**Data**:
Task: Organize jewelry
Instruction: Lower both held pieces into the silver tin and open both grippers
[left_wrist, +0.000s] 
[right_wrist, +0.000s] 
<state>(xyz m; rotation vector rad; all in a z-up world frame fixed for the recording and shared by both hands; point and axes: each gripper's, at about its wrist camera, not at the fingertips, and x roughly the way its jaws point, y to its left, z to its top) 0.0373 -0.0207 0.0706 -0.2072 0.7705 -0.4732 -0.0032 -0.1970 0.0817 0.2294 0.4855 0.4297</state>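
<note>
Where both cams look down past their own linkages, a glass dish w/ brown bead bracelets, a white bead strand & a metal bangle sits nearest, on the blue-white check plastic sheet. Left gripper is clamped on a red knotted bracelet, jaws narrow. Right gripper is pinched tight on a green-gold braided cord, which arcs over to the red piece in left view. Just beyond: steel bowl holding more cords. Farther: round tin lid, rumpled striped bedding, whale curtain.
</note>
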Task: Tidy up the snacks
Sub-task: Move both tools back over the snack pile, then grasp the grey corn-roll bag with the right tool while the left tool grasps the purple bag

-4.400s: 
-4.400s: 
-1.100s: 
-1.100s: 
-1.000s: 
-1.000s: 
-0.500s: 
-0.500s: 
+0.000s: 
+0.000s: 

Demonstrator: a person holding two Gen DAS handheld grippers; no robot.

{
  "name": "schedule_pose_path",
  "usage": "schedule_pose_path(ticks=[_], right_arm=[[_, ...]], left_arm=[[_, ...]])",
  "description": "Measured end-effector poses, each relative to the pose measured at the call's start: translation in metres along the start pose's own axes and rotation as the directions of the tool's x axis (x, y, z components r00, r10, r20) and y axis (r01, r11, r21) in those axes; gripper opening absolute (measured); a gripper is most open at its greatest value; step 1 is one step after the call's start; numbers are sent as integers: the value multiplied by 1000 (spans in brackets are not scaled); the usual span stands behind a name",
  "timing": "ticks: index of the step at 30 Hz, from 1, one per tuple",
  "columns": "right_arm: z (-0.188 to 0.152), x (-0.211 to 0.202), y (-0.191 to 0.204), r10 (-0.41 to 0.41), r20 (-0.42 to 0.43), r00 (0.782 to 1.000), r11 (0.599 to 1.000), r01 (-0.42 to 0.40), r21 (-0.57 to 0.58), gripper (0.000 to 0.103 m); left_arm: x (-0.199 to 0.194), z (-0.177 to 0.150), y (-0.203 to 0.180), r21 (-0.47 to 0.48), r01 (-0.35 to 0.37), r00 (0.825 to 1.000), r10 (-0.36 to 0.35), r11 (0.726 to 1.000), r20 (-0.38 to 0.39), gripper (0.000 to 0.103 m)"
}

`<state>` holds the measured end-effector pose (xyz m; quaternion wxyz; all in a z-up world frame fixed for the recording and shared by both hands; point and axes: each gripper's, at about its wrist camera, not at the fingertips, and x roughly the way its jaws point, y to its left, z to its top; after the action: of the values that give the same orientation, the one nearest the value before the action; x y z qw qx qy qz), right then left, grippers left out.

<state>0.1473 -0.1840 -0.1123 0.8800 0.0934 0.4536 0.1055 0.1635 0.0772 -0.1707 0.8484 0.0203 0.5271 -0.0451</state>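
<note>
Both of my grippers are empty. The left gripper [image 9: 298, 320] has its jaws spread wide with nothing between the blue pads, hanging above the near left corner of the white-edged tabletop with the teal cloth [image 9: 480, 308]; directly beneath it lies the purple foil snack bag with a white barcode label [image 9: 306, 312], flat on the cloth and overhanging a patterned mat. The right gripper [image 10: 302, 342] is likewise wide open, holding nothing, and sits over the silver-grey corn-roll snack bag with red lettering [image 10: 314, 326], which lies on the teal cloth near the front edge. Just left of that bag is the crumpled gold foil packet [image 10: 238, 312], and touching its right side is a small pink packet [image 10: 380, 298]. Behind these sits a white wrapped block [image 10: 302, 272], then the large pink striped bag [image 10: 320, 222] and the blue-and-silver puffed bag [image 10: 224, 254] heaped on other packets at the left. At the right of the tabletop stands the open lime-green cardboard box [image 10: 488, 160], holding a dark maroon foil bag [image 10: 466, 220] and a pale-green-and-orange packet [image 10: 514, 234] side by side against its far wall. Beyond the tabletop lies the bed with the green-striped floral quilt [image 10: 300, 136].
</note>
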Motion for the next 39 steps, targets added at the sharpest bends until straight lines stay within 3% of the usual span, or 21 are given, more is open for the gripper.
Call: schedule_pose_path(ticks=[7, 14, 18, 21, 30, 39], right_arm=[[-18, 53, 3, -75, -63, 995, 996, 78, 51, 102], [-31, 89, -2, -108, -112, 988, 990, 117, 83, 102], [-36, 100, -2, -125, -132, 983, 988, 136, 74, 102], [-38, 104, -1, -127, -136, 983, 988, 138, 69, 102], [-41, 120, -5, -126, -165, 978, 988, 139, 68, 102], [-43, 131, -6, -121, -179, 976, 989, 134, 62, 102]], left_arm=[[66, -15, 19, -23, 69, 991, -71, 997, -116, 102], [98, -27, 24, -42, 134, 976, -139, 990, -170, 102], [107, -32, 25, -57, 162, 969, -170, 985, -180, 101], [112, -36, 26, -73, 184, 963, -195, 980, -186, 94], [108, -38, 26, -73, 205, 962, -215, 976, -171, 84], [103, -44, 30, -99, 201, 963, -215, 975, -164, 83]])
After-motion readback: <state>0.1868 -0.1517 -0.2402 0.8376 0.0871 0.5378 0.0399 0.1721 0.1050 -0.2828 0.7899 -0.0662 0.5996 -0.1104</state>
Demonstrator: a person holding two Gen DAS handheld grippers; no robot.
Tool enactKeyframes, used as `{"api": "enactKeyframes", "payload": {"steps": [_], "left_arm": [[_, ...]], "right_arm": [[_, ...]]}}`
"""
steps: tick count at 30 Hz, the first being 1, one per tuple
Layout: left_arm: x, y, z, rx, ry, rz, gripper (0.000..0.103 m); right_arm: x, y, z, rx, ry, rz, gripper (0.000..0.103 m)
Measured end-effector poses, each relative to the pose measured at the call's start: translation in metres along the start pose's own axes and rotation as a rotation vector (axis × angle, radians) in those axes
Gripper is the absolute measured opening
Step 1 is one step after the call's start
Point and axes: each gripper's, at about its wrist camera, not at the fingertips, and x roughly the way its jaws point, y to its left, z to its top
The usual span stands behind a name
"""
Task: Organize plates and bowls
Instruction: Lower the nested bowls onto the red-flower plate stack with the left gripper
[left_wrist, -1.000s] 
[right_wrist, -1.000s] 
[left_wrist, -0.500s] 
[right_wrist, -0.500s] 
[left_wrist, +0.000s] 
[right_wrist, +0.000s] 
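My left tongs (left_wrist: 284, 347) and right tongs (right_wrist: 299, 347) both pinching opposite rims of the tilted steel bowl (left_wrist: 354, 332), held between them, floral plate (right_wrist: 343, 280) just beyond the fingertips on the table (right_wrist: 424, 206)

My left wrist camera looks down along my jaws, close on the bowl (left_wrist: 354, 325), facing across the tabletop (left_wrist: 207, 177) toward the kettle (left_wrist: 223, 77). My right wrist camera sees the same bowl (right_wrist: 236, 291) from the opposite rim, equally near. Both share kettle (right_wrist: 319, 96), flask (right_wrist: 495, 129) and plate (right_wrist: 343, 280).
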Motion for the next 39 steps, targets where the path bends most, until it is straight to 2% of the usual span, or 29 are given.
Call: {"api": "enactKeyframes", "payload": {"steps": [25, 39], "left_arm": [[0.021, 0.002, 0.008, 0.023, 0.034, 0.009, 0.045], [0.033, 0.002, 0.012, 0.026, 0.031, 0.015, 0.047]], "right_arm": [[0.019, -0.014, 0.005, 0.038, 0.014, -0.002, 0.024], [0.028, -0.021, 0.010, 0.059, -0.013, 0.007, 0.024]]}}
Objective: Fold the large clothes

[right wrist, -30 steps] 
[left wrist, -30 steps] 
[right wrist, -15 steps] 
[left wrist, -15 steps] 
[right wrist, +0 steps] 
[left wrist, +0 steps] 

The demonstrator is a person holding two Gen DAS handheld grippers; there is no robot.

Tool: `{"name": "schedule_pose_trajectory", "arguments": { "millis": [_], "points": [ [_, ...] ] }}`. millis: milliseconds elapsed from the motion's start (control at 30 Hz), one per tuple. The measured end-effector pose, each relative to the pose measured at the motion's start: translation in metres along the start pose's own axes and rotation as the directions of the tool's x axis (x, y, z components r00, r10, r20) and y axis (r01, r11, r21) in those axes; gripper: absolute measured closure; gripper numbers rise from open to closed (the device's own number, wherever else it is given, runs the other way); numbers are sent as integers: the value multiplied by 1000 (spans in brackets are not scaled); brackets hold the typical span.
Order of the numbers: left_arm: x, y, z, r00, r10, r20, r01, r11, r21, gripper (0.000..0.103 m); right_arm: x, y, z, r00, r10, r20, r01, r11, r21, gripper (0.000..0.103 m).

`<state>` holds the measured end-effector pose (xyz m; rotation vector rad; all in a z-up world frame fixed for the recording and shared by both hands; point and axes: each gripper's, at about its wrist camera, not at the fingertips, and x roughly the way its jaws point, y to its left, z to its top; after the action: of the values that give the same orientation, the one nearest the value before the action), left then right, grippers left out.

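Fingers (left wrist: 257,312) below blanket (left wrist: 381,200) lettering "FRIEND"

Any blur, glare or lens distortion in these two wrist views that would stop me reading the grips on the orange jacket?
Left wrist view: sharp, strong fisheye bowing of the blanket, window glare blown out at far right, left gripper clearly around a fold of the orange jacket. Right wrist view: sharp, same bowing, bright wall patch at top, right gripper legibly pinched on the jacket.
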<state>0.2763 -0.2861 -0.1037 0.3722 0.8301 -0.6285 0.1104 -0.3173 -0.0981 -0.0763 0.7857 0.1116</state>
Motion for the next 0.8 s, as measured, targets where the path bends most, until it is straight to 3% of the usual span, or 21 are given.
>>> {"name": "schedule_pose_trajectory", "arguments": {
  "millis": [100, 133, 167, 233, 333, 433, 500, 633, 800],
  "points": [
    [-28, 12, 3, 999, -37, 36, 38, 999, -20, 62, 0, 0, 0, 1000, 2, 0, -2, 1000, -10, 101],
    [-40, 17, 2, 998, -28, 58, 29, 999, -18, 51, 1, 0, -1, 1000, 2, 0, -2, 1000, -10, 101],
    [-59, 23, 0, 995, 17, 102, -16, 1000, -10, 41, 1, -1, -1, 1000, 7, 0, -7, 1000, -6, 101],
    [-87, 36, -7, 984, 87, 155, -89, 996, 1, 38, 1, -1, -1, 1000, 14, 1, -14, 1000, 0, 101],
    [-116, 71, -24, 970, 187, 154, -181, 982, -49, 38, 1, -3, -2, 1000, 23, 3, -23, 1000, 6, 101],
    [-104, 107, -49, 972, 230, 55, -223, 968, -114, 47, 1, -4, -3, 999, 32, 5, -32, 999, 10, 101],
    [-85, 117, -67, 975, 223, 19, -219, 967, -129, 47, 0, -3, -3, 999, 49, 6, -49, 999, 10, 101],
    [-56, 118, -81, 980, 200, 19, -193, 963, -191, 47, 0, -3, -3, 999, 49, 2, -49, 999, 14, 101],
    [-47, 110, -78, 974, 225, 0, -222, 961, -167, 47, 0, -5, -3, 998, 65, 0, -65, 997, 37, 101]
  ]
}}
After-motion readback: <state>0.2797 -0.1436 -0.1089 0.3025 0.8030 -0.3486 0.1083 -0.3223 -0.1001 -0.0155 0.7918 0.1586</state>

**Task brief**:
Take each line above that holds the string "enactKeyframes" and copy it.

**Exercise solution**:
Tool enactKeyframes, used as `{"api": "enactKeyframes", "payload": {"steps": [_], "left_arm": [[_, ...]], "right_arm": [[_, ...]]}}`
Call: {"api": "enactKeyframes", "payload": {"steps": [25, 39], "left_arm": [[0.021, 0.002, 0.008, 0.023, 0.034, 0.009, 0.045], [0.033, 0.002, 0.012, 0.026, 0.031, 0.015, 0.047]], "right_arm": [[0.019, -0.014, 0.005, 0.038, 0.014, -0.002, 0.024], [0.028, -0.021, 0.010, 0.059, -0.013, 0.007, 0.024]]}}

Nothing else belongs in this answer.